When a model remembers past conversation, we want to check how well it keeps important details without mixing up or forgetting. Key metrics include Recall to see if the model remembers all relevant past info, and Precision to ensure it doesn't add wrong or unrelated info. Also, F1 score balances these two. These metrics help us know if the memory is accurate and complete, which is vital for smooth, meaningful chats.
Memory for conversation history in Prompt Engineering / GenAI - Model Metrics & Evaluation
|-----------------------------|
| | Predicted Memory |
| Actual | Relevant | Wrong |
| Memory | | |
|-----------------------------|
| Relevant | TP | FP |
| Wrong | FN | TN |
|-----------------------------|
TP = Correctly remembered important info
FP = Incorrect or unrelated info remembered
FN = Important info forgotten
TN = Correctly ignored irrelevant info
High Precision, Low Recall: The model remembers only very sure facts, avoiding mistakes but forgetting some details.
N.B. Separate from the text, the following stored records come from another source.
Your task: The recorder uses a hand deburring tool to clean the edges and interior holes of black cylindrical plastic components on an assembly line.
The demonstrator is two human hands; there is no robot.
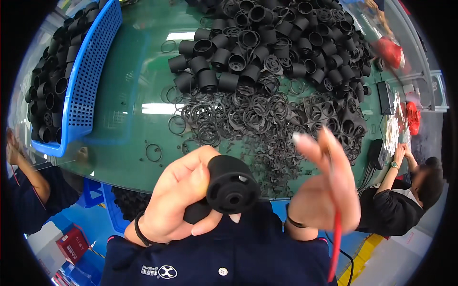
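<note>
My left hand [183, 193] is closed round a black plastic cylinder [234, 186], its slotted end with a small central hole turned toward me. Below the cylinder, the same fingers hold a second dark rounded part [196, 212], mostly hidden. To the right, my right hand [329, 188] is raised, blurred by motion and apart from the cylinder. A long thin red thing [337, 238] runs from its fingers down to the lower edge; whether it is a tool or a cord is unclear.
Black cylinders [229, 81] are heaped across the back of the green table [124, 157], with black rings and scraps [257, 114] before them. A blue basket [90, 76] full of cylinders stands left. Other people sit left and right; a black box [375, 153] sits at the right edge.
</note>
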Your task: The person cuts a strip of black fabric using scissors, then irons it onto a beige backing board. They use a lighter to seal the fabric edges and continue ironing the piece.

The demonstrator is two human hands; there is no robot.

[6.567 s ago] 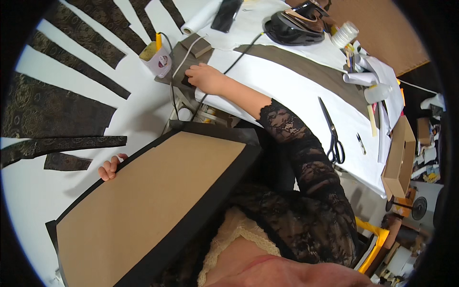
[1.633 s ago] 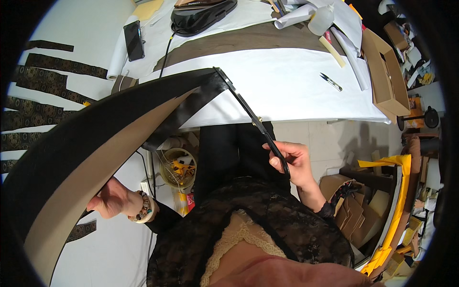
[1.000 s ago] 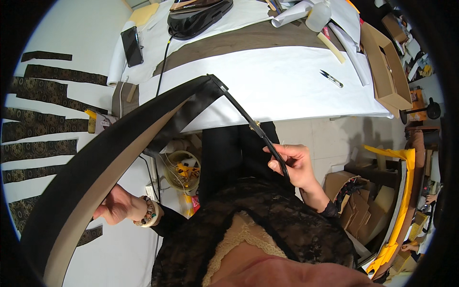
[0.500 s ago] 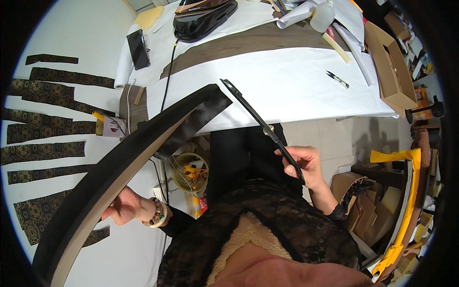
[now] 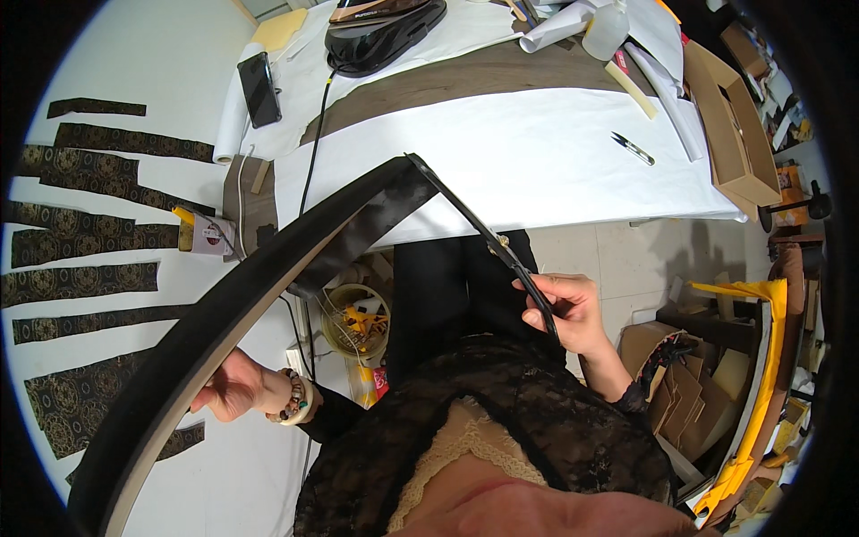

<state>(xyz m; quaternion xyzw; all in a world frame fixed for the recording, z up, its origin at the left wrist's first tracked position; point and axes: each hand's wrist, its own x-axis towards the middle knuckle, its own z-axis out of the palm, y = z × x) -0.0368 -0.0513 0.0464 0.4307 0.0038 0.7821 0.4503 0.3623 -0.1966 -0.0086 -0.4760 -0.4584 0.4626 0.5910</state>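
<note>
A long curved strip (image 5: 228, 282), black with a beige inner side, runs from the lower left up to the white-covered table's near edge. My left hand (image 5: 234, 387) is closed on its beige edge, and a flap of black fabric (image 5: 358, 234) hangs from the strip's upper part. Black scissors (image 5: 501, 246) lie slantwise in my right hand (image 5: 574, 309), the fingers and thumb at their handles. Their blades meet the upper end of the strip, and the tips show just at its corner.
On the table are an iron (image 5: 380, 36) with a black cord, a phone (image 5: 259, 89), thread snips (image 5: 633, 148) and a squeeze bottle (image 5: 606, 31). A cardboard box (image 5: 729, 125) stands at the right. Patterned fabric pieces (image 5: 80, 286) lie leftward; a waste bin (image 5: 356, 322) sits below.
The scissors have shifted left, from just beside the strip onto its end, and their handles have come closer together. My left hand has stayed nearly still with the strip.
</note>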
Good if wrong info is harmful.
High Recall, Low Precision: The model tries to remember everything, including some wrong or irrelevant details. Good if missing info is worse than some mistakes.
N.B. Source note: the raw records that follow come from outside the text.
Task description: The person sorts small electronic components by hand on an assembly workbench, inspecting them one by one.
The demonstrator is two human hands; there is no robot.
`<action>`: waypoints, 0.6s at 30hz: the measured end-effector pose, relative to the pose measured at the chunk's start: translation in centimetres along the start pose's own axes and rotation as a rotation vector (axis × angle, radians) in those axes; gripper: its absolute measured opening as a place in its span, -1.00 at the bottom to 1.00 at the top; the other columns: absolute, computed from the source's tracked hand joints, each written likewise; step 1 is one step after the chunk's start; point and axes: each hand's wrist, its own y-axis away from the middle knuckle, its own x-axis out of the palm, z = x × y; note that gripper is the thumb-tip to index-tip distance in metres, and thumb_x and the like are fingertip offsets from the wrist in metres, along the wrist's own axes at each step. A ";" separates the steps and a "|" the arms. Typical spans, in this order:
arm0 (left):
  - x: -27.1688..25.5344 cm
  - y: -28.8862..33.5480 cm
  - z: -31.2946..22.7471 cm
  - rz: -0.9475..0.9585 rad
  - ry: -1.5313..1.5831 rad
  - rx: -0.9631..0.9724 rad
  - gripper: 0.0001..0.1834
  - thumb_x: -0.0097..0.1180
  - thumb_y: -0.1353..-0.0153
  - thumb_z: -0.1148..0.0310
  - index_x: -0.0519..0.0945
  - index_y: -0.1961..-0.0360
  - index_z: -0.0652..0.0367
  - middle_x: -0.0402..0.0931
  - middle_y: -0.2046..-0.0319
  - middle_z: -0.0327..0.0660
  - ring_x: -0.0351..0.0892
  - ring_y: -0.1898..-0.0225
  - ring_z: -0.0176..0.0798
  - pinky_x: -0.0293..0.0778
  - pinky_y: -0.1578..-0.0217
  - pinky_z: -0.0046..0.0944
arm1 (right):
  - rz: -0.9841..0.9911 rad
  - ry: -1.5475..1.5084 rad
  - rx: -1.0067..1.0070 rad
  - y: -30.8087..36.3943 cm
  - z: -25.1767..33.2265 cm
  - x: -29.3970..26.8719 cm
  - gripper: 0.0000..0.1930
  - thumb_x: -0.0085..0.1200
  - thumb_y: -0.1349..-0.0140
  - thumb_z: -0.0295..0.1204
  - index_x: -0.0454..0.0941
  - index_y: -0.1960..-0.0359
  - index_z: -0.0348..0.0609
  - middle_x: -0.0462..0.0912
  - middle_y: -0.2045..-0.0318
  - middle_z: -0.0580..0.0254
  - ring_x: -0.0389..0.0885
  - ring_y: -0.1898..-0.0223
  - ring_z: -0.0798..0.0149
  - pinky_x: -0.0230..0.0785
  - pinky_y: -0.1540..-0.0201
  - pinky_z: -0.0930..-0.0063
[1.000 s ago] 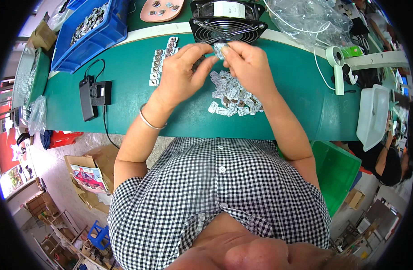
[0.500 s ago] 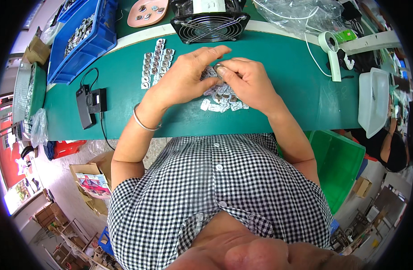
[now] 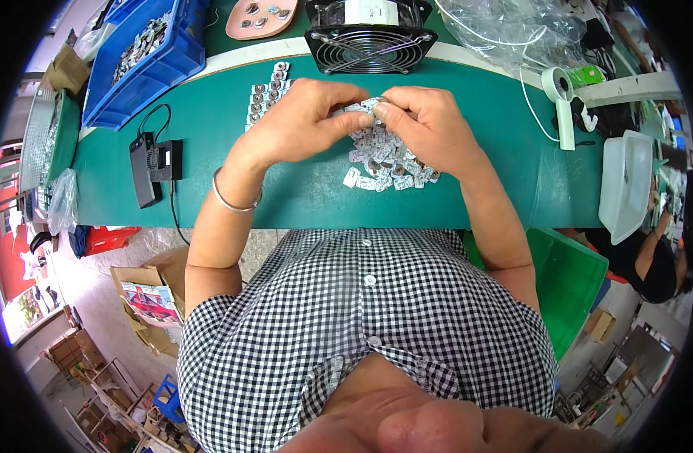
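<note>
Over the heap (image 3: 382, 160), the right hand (image 3: 431, 127) pinches a small white piece (image 3: 372, 101) between thumb and forefinger, its long axis and pointing too covered to tell; the left hand (image 3: 302, 117) curves alongside, its fingers' grip unclear

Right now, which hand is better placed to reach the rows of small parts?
Probably the left hand: it is beside the rows; the right hand is farther, near the loose pile.

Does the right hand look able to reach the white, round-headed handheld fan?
Probably yes: only a thin white cord crosses the green tabletop between the right hand and the fan, though that hand pinches a small pale piece.
</note>
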 end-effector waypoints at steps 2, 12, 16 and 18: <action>-0.6 0.3 0.3 0.065 0.062 -0.028 -0.69 0.20 -0.27 0.29 0.59 0.17 0.38 0.56 0.51 -0.20 0.57 0.46 -0.43 0.45 0.47 -0.41 | -0.012 -0.010 -0.058 -0.1 -0.1 0.2 -0.77 0.11 -0.24 -0.38 0.54 0.49 -0.32 0.48 0.65 0.13 0.36 0.66 0.31 0.22 0.57 0.36; -0.5 1.0 3.1 -0.089 0.306 0.169 -0.79 0.07 -0.35 0.37 0.61 0.20 0.33 0.54 0.49 -0.24 0.54 0.49 -0.44 0.46 0.46 -0.40 | 0.072 -0.277 0.131 -1.3 -0.4 0.8 -0.72 0.05 -0.31 -0.36 0.51 0.50 -0.31 0.48 0.67 0.28 0.38 0.69 0.47 0.27 0.60 0.50; 0.3 0.5 2.6 -0.437 -0.093 0.194 -0.69 0.17 -0.23 0.50 0.58 -0.02 0.14 0.57 0.47 -0.21 0.51 0.51 -0.39 0.45 0.47 -0.38 | 0.003 -0.174 0.154 -2.1 0.2 1.1 -0.72 0.03 -0.30 -0.37 0.46 0.52 -0.33 0.47 0.69 0.17 0.39 0.69 0.36 0.27 0.57 0.40; 0.7 0.4 3.0 -0.485 -0.202 0.287 -0.66 0.20 -0.19 0.52 0.59 -0.01 0.12 0.57 0.47 -0.19 0.51 0.53 -0.35 0.45 0.48 -0.36 | -0.078 -0.065 -0.012 -2.4 -0.5 1.6 -0.73 0.02 -0.29 -0.39 0.43 0.51 -0.36 0.45 0.68 0.03 0.39 0.67 0.20 0.26 0.53 0.29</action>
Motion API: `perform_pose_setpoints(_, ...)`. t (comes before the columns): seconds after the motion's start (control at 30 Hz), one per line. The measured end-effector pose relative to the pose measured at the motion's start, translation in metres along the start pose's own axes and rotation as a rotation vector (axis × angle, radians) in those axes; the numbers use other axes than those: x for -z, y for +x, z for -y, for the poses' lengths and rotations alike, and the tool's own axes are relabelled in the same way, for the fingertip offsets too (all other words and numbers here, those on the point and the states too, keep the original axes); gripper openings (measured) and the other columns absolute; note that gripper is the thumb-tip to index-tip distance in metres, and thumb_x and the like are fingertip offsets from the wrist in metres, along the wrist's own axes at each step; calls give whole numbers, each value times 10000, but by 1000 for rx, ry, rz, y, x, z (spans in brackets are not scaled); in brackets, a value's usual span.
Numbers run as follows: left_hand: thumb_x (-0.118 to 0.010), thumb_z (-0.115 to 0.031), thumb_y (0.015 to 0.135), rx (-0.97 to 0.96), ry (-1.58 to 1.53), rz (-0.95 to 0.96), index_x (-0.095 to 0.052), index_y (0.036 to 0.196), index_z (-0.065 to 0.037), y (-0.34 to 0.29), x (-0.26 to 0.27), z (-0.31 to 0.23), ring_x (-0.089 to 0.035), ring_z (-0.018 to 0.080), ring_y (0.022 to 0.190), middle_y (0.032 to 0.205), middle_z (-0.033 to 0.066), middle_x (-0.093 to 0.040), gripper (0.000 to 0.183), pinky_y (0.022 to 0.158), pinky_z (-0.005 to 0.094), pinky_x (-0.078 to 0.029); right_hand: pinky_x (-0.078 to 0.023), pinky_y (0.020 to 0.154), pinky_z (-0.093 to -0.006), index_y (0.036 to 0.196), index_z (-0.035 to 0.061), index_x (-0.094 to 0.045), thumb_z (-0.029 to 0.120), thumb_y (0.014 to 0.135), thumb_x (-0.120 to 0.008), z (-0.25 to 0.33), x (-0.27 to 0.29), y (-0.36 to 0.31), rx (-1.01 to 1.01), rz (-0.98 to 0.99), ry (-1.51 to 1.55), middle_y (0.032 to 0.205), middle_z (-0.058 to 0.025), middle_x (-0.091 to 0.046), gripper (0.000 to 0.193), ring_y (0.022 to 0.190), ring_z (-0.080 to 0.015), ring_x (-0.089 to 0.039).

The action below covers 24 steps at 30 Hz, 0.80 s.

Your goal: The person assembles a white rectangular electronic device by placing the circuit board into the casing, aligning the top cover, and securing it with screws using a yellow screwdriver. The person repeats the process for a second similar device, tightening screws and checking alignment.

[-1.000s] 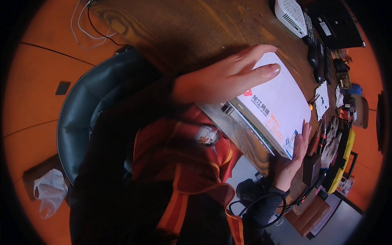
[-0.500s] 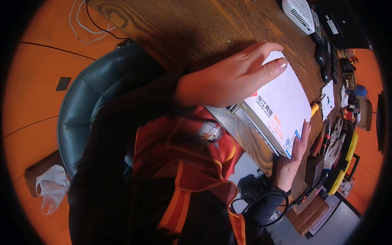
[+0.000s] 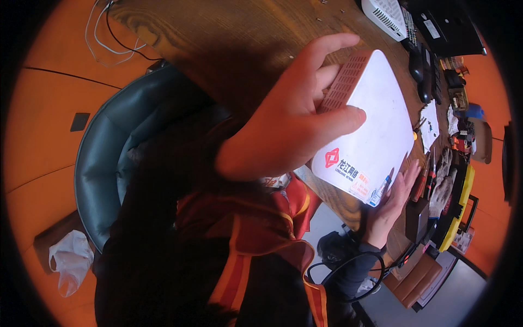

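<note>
A flat white router-like box (image 3: pixel 376 117) with a red logo, dark lettering and small stickers is tilted up over the wooden desk. Along its far left side runs a row of vent slots (image 3: pixel 346 82). My left hand (image 3: pixel 294 109) grips that vented side, thumb on the white top face and some fingers behind, hidden by the box. At the opposite, sticker end, my right hand (image 3: pixel 392 204) lies against or just beside the edge with its fingers stretched out; exact contact is hard to make out.
The wooden desk (image 3: pixel 218 32) stretches away; a white vented device (image 3: pixel 385 20), a black handset (image 3: pixel 417 65), papers (image 3: pixel 430 122) and screwdrivers (image 3: pixel 422 185) lie along its right. A yellow-edged black case (image 3: pixel 455 212) stands farther right. A green chair (image 3: pixel 103 152) is at left.
The box has been tilted up, showing its vented side. My left hand has shifted from lying across its top to gripping that side. My right hand stays near the sticker end, fingers straighter.
</note>
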<state>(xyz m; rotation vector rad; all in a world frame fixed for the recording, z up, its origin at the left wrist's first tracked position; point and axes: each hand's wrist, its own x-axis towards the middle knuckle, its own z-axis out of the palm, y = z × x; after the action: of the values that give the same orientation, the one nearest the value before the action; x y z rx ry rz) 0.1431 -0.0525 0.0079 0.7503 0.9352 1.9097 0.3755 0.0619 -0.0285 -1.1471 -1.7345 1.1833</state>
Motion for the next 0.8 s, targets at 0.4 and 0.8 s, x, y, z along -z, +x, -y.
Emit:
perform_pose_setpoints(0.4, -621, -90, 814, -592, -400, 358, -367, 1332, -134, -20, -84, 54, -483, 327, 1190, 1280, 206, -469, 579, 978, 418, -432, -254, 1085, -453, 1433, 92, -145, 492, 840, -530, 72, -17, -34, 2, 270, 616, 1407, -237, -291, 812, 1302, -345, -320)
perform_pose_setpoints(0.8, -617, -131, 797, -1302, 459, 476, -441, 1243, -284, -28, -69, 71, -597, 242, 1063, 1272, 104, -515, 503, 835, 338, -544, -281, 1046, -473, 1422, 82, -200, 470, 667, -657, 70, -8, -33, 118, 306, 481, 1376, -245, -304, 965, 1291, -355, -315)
For example, in a customer support chat, high recall helps remember all user issues, but high precision avoids confusing the user with wrong info.
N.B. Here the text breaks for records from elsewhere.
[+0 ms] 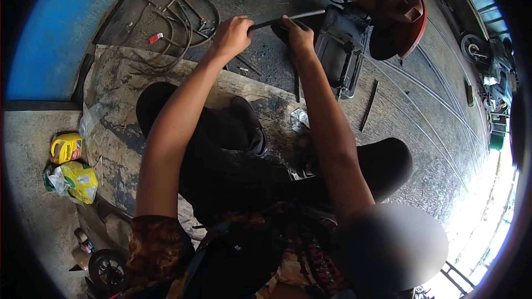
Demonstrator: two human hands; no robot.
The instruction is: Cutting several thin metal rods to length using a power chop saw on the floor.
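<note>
A thin metal rod (269,22) stretches between my two hands, out in front of my crossed legs. My left hand (233,36) is closed around its left end. Farther along, my right hand (300,35) grips the rod with the thumb up against it, and the rod's tip sticks out to the right past that hand. Just right of my right hand stands a cut-off saw with a dark metal base (339,50) and a reddish-orange guard (417,30). How the fingers wrap under the rod is partly hidden.
Bent rods and hoops (188,25) lie at the far left, near a small red packet (155,37). Beneath me is a stained sheet (119,77). Long bars (432,86) run along the floor at right. A yellow jug (66,148) and a yellow-green bag (82,181) sit at left.
</note>
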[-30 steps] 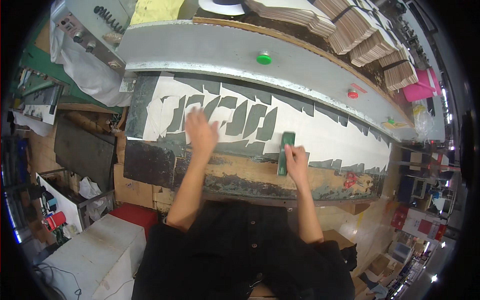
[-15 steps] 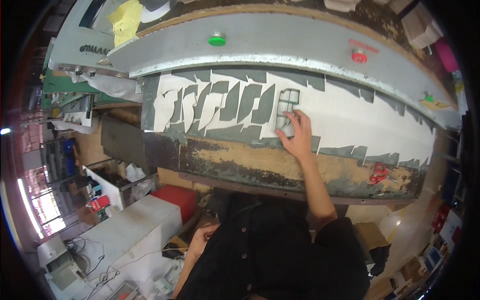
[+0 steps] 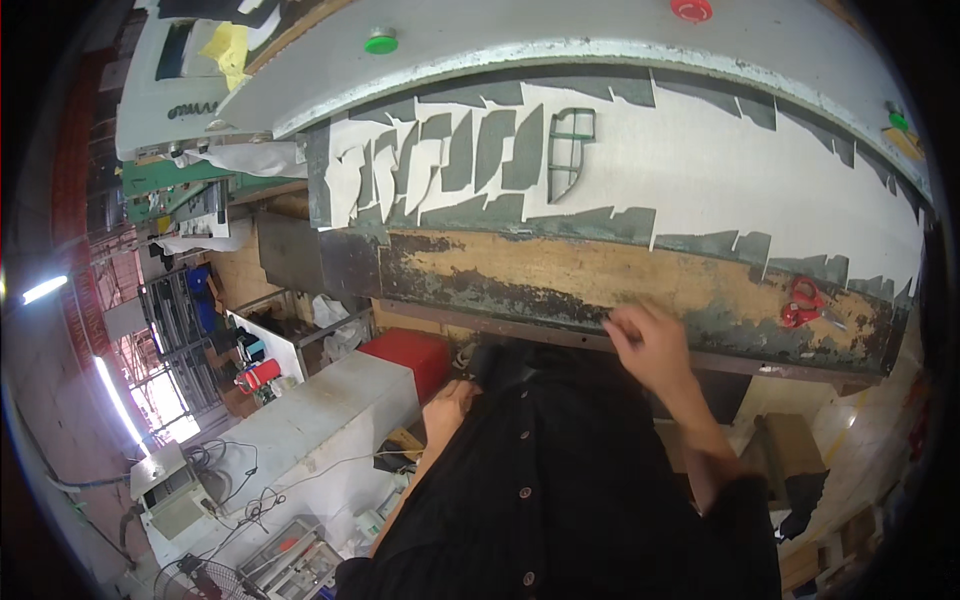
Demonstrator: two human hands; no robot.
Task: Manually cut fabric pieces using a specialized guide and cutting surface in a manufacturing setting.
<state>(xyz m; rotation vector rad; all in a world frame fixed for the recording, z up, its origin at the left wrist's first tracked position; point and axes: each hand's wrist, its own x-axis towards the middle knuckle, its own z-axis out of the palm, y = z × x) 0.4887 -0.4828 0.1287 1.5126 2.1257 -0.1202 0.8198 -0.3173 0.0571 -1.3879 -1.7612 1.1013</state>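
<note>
A cutting die (image 3: 572, 152), a thin dark metal outline with cross bars, stands on the white sheet material (image 3: 690, 160). Left of it the sheet is cut through in several curved shapes, and the dark bed (image 3: 492, 150) shows in the gaps. My right hand (image 3: 650, 345) hovers over the bench's front edge, away from the die, its fingers curled with nothing visible in them. Low by my waist, next to a red box end (image 3: 412, 358), my left hand (image 3: 450, 408) is closed; whatever lies inside its fingers is hidden.
Red-handled scissors (image 3: 808, 305) lie on the worn bench ledge (image 3: 560, 265) at the right. A grey machine beam (image 3: 540, 40) spans the far side, bearing a green button (image 3: 380, 42) and a red button (image 3: 690, 10). Below left stands a long grey cabinet (image 3: 320, 415) with loose cables.
My right hand has let go of the die and drawn back toward me, past the bench's front edge. The die stays on the sheet. The whole view has shifted, too.
</note>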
Good: Precision and Recall both above 0.8 means the model remembers most important info and rarely adds wrong details.
Bad: Precision below 0.5 means many wrong memories; Recall below 0.5 means many forgotten details. Either harms conversation quality.
- Accuracy paradox: High overall accuracy can hide poor memory if irrelevant info dominates.
- Data leakage: If test data leaks past conversation, metrics look better but don't reflect real memory ability.
- Overfitting: Model may memorize training chats perfectly but fail on new conversations.
Your chat model has 98% accuracy remembering conversation history but only 12% recall on important past details. Is it good for real use? Why or why not?
Answer: No, it is not good. The low recall means the model forgets most important info, even if overall accuracy looks high. This will cause poor chat quality because key details are missed.